Se presentaba de repente,
ocasionalmente al principio,
a diario después,
desprovisto de presencia física,
como un ente incorpóreo.
No había manera de deshacerse de él.
Al principio le rechazaba,
desafiaba sus ataques,
sus ofensas,
sus crueles embestidas;
me hablaba como la voz de mi conciencia
y yo hacía oídos sordos.
Me preguntaba a qué estaba jugando a mi edad,
que qué diablos pretendía conseguir un tipo como yo
inventando un absurdo alter ego
cuando nunca había sabido encauzar
convenientemente mi propia vida,
que como osaba un ignorante sin formación
meterse en utópicas batallas intelectuales
con la derrota como indiscutible destino.
Podía aparecerse a cualquier hora del día,
incluso de la noche
entre cenagosos sueños
de conquistas frustradas.
Era un cabronazo,
pero como todos los cabronazos
hablaba claro.
Me decía que cada vez me quedaba menos tiempo
como para andar desperdiciándolo
en inútiles aventuras
que no conducían a nada.
Y poco a poco fue convenciéndome.
Comencé a escuchar sus palabras
que se transformaron
de alevosas intimidaciones
a sabios razonamientos
cargados de sólidos fundamentos.
Tuvimos largas conversaciones
tras las que recientemente
terminé dándole la razón,
cuando fui capaz
de entender toda la sensatez
de sus argumentos.
Podría decir incluso
que llegamos a ser amigos,
si es que se puede tener un amigo invisible
lejos de la niñez.
Pero la suya era una amistad perecedera.
Una vez acabado su trabajo conmigo
partió en busca de la conciencia
de otro pobre diablo
de otro pobre diablo
con inconsistentes pretensiones artísticas.

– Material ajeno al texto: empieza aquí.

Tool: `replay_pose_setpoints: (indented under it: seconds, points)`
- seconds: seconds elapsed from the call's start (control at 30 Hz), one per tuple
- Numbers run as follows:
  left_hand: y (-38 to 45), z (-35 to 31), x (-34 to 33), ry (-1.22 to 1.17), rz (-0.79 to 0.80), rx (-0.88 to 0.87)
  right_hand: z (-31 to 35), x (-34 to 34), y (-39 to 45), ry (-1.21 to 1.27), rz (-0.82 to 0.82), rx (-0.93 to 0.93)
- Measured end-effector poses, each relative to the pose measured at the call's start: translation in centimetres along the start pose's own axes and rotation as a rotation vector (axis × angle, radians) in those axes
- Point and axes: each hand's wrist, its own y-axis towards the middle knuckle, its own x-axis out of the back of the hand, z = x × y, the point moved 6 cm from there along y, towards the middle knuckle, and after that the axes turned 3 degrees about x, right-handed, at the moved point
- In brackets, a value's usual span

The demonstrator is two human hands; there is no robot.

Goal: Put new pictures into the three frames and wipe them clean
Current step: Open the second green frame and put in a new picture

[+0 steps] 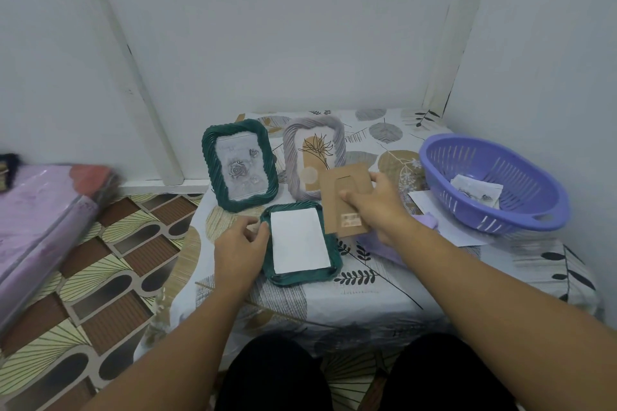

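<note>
A dark green frame point(302, 277) lies face down on the table with a white sheet point(298, 245) in its opening. My left hand point(238, 252) grips its left edge. My right hand point(370, 207) holds a brown cardboard backing board point(344, 183) tilted just above the frame's right side. Behind stand a second green frame point(238, 165) with a rose picture and a grey frame point(312, 157) with a flower drawing. A lilac cloth point(377, 243) lies under my right wrist.
A purple plastic basket point(494, 183) holding pictures sits at the right on loose white papers point(447, 220). The small table point(367, 287) has a leaf-print cover and stands against white walls. A pink mattress point(40, 217) lies left on the patterned floor.
</note>
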Motion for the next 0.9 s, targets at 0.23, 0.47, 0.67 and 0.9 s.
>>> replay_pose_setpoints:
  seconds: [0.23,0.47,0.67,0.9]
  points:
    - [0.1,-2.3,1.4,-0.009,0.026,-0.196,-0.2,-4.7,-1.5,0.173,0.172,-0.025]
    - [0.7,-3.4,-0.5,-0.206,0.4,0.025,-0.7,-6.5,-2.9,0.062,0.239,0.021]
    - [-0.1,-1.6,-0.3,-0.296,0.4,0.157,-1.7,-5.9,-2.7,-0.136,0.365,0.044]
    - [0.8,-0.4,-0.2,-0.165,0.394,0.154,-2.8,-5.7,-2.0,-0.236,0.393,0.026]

Hacerle caso ha sido la mejor manera
de que desapareciese de mi vida,
después de que consiguiese abrirme los ojos
y hacerme ver que las evidencias
demuestran la triste realidad
de mis infructuosos esfuerzos
en busca de progresar.
El olvido y el alejamiento
son la mejor respuesta
que se puede recibir
para poder tocar la realidad.
Vivir por un sueño está muy bien,
vivir en un sueño no es nada recomendable,
por lo que finalmente
debo darle la razón
al puto mensajero de mi conciencia,
al puto mensajero de mi conciencia,
digerir toda su sabiduría,
y después de tantos fracasos
de impetuoso pero desatinado bohemio
terminar convencido de una vez por todas
de que ha llegado mi fecha de caducidad,
de que lo más sensato es abandonar
y dejar esto en manos
de los verdaderamente profesionales.